NFHS-5 (2019-21) data shows that 35.5% of children under five in India are still stunted. In Uttar Pradesh and Bihar, that number crosses 40%. Cognitive development in the first 1,000 days β from conception to a child's second birthday β is irreversibly shaped by nutritional intake. A child who arrives at school with chronic anaemia or intestinal worms will struggle to concentrate on a blackboard, no matter how gifted the teacher.
Mid-Day Meal schemes have demonstrably improved attendance, particularly for girl children. Supplementing these with iron-folic acid distribution, deworming programmes, and community health workers who visit homes is not a luxury add-on. It is the foundation on which every other intervention rests.
Any serious effort to empower underprivileged children must begin here β before books, before tuitions, before digital tablets.
2. Close the Access Gap β Especially for Girls
India's rural-urban classroom divide is one of the starkest inequalities in the education system. A child born in urban Delhi or Bengaluru has access to trained teachers, digital infrastructure, and co-curricular programmes that a child in a remote block of Jharkhand could not dream of.

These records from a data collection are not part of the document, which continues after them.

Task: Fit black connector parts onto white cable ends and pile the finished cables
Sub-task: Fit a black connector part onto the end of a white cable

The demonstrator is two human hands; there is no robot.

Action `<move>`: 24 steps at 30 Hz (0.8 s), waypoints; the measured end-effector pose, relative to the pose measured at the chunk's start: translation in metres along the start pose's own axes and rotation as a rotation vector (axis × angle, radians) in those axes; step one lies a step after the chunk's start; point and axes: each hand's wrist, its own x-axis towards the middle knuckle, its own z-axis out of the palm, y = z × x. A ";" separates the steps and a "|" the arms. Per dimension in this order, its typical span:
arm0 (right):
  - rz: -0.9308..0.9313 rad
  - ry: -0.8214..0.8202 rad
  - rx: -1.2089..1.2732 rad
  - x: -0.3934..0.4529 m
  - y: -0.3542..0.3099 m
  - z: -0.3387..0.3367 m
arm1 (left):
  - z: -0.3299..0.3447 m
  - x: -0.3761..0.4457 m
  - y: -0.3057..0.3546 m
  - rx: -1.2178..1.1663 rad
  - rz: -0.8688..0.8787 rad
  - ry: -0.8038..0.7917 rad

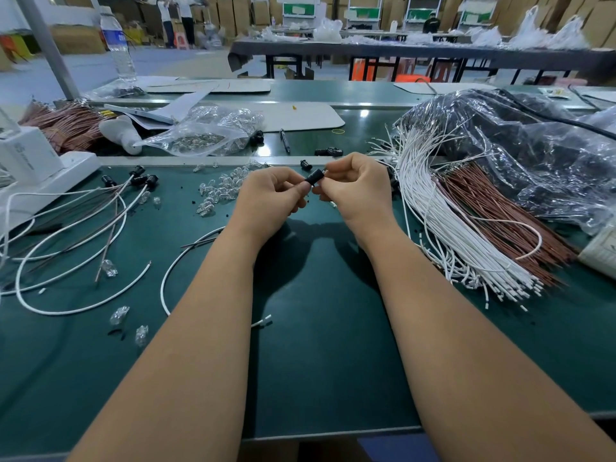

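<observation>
Both hands are meeting up over the middle of the green table [316, 345]. The left hand [271, 198] and right hand [356, 185] are both pinching one small black connector [314, 177] between them, fingers curled in tight around it. The grip is narrow on both sides, fingertips only. A white cable [186, 258] is looping across the table just left of the left forearm and running under it; I can't tell if its end is going into the connector, since the fingers are hiding that bit.

On the left, the finished cables [66, 228] are lying in a loose pile, a few with black ends [143, 178] bunched together near a white box [30, 158]. On the right, a big bundle of white wires [450, 221] is fanning out next to a bundle of brown wires [493, 211], both partly sitting against crinkly plastic bags [516, 145].

Little clear bulbs [220, 188] are scattered just behind the left hand, with more in a clear bag [200, 135] further back. A few spare black connectors [328, 151] are lying near a pen [285, 140], and a water bottle [116, 41] is standing at the far left.
</observation>
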 end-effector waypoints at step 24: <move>0.068 -0.012 0.175 -0.001 -0.002 0.003 | 0.001 0.002 0.000 0.090 0.013 -0.115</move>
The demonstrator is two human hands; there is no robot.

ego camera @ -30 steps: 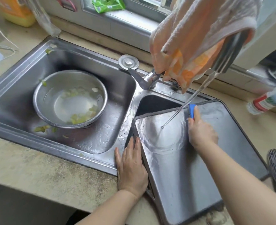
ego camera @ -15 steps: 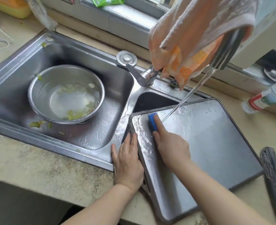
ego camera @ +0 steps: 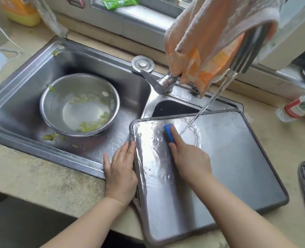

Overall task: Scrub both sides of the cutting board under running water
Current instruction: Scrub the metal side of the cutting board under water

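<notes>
- Fingers of the right hand (ego camera: 189, 158) curl over a blue sponge (ego camera: 169, 132) and press it onto the cutting board (ego camera: 228, 158); fingers of the left hand (ego camera: 120, 169) lie straight and flat against the board's left edge, bracing it.
- Cutting board, the landmark: it lies flat across the right basin of the sink (ego camera: 22, 97), its near end over the desk (ego camera: 31, 176), long axis running from far left towards near right.
- Right hand works the board's far-left part and is the nearer one to the wet patch; most unscrubbed surface, I judge, lies to the sponge's right and nearer the person.
- Water stream (ego camera: 209, 102) lands on the board just right of the sponge.
</notes>
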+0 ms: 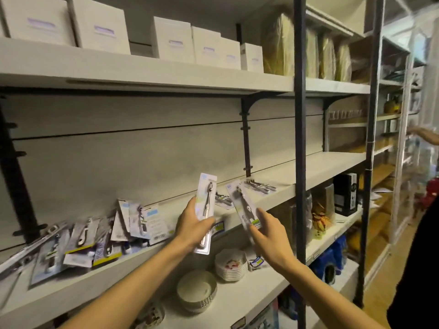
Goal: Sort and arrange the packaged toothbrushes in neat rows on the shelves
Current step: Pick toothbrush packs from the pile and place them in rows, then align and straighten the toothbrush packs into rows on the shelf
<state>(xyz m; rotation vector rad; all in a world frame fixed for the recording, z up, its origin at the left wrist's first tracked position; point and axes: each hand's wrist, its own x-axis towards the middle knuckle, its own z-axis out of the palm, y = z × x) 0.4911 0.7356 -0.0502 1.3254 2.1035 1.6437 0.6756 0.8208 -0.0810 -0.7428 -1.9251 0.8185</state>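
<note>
The left hand (193, 225) grips one packaged toothbrush (206, 210) upright, above its fingers. Just to its right, the right hand (267, 236) pinches a second pack (243, 207), tilted leftward. Beyond both, loose packs (95, 233) crowd the shelf (320, 167).

One packaged toothbrush (206, 211) stood upright in the air, another pack (244, 210) leaned beside it, a messy pile of packs (95, 236) lay on the shelf (320, 167), and maybe two more packs (260, 185) lay farther along.
</note>
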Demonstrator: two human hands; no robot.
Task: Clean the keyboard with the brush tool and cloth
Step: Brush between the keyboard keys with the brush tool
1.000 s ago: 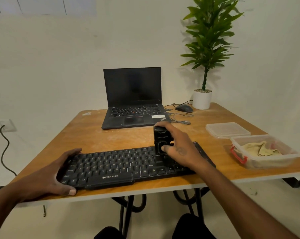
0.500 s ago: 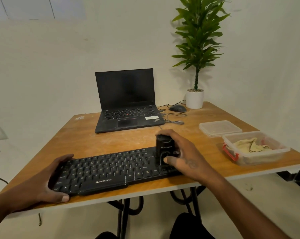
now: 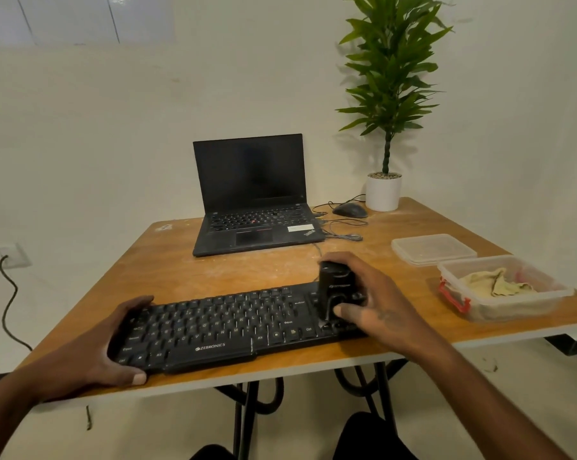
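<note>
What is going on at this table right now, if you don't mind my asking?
A person is cleaning a black keyboard on the wooden table. The left hand grips the keyboard's left end to steady it, while the right hand holds the black brush tool upright on the keys at the right end. The cloth lies unused in an open plastic container to the right, its lid beside it.

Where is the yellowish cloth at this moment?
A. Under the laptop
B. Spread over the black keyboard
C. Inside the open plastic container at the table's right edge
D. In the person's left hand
C: the cloth lies crumpled in the open plastic container, while the left hand grips the keyboard end and the right hand holds the brush tool.
</note>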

The Dropout Crisis Hits Girls Hardest
The dropout numbers are sobering. According to Ministry of Education data, the secondary-level dropout rate in India is approximately 14.9% β but this number obscures how disproportionately it falls on girls from lower-income, lower-caste, and tribal households. The barriers girls face in accessing education β early marriage, domestic labour, distance from school, lack of toilets β are well-documented and persistently unaddressed in too many districts.
Building schools closer to communities helps. So does the construction of gender-segregated toilets, which NFHS-5 data links directly to improved female enrollment. So does ensuring that female teachers are posted in girls' schools β not just on paper, but in physical attendance.
The problem is not that solutions are unknown. The problem is that implementation keeps stopping at the district office.
3. Invest in Teacher Quality, Not Just Teacher Numbers
Walk into most government primary schools in rural Rajasthan or Haryana and you will find something that should alarm every education policymaker: a teacher standing at the front of a room holding a stick, reciting facts to children who sit in fearful, rote silence.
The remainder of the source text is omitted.